• About this task: Write out, word for word, the part of the listing below that opens with the line containing "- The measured" and closes with the line containing "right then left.", keeping both of those lines and adding no others.

****

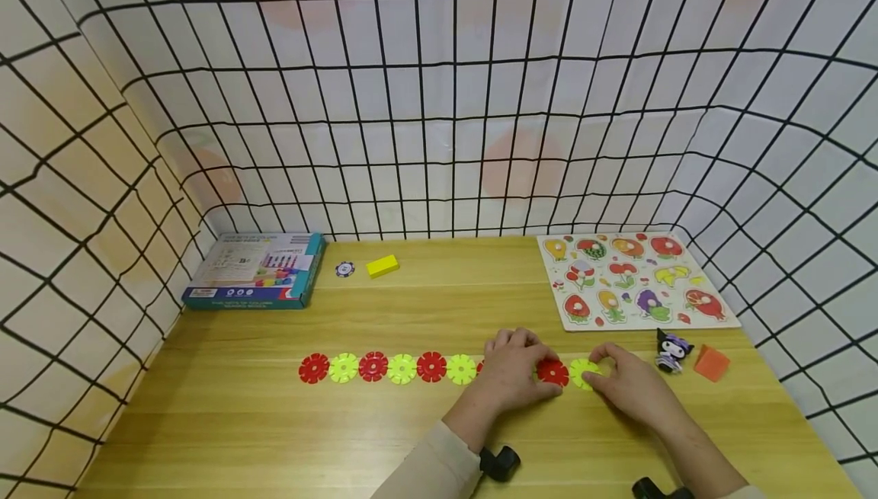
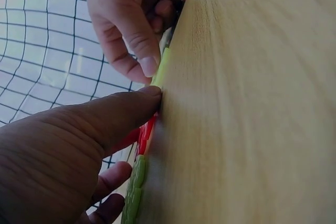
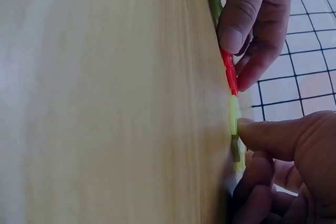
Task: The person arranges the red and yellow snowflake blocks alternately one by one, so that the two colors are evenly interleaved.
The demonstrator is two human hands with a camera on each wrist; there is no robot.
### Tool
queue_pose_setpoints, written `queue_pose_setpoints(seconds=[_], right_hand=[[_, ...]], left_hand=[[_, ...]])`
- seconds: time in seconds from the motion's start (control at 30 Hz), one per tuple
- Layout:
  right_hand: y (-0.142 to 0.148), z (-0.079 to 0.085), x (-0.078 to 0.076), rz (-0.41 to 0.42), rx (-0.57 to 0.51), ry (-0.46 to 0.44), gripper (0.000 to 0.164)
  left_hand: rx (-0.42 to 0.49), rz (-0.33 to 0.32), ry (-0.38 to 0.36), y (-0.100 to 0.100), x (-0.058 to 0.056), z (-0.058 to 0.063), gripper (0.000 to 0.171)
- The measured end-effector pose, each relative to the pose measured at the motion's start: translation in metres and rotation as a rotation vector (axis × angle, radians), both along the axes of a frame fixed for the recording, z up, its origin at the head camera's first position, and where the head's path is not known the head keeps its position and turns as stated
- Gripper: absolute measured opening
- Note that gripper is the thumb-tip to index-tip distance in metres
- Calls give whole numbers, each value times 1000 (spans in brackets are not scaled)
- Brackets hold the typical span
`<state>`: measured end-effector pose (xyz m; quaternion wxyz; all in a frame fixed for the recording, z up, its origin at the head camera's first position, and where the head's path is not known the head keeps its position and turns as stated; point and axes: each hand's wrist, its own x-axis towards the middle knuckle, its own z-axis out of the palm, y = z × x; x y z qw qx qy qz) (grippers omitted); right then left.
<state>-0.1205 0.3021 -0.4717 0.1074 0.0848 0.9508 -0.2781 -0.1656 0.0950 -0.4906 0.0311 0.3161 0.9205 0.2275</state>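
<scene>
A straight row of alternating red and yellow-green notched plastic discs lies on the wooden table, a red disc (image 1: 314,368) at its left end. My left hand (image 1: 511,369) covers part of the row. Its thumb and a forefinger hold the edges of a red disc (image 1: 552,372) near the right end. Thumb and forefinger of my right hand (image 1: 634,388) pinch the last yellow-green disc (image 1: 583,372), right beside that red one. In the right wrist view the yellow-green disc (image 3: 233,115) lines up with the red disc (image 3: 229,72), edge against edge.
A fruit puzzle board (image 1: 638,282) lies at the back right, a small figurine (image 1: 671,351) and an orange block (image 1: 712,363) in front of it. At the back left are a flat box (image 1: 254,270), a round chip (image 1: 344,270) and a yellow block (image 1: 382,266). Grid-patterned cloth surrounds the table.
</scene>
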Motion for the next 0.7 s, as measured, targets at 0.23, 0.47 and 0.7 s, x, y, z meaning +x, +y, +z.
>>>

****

• Exercise response:
- The measured end-effector pose, each relative to the pose measured at the motion's start: translation in metres and rotation as a rotation vector (axis × angle, radians), both along the axes of a frame fixed for the recording, z up, its origin at the head camera's first position, and where the head's path is not known the head keeps its position and turns as stated
- Gripper: absolute measured opening
- Note that gripper is the thumb-tip to index-tip distance in metres
- Calls give whole numbers, each value times 1000 (spans in brackets are not scaled)
- Brackets hold the typical span
`<state>`: measured end-effector pose (xyz m; quaternion wxyz; all in a frame fixed for the recording, z up, its origin at the head camera's first position, and where the head's path is not known the head keeps its position and turns as stated; point and axes: each hand's wrist, its own x-axis towards the middle knuckle, its own z-axis out of the palm, y = z × x; x y z qw qx qy qz) (grippers omitted); right then left.

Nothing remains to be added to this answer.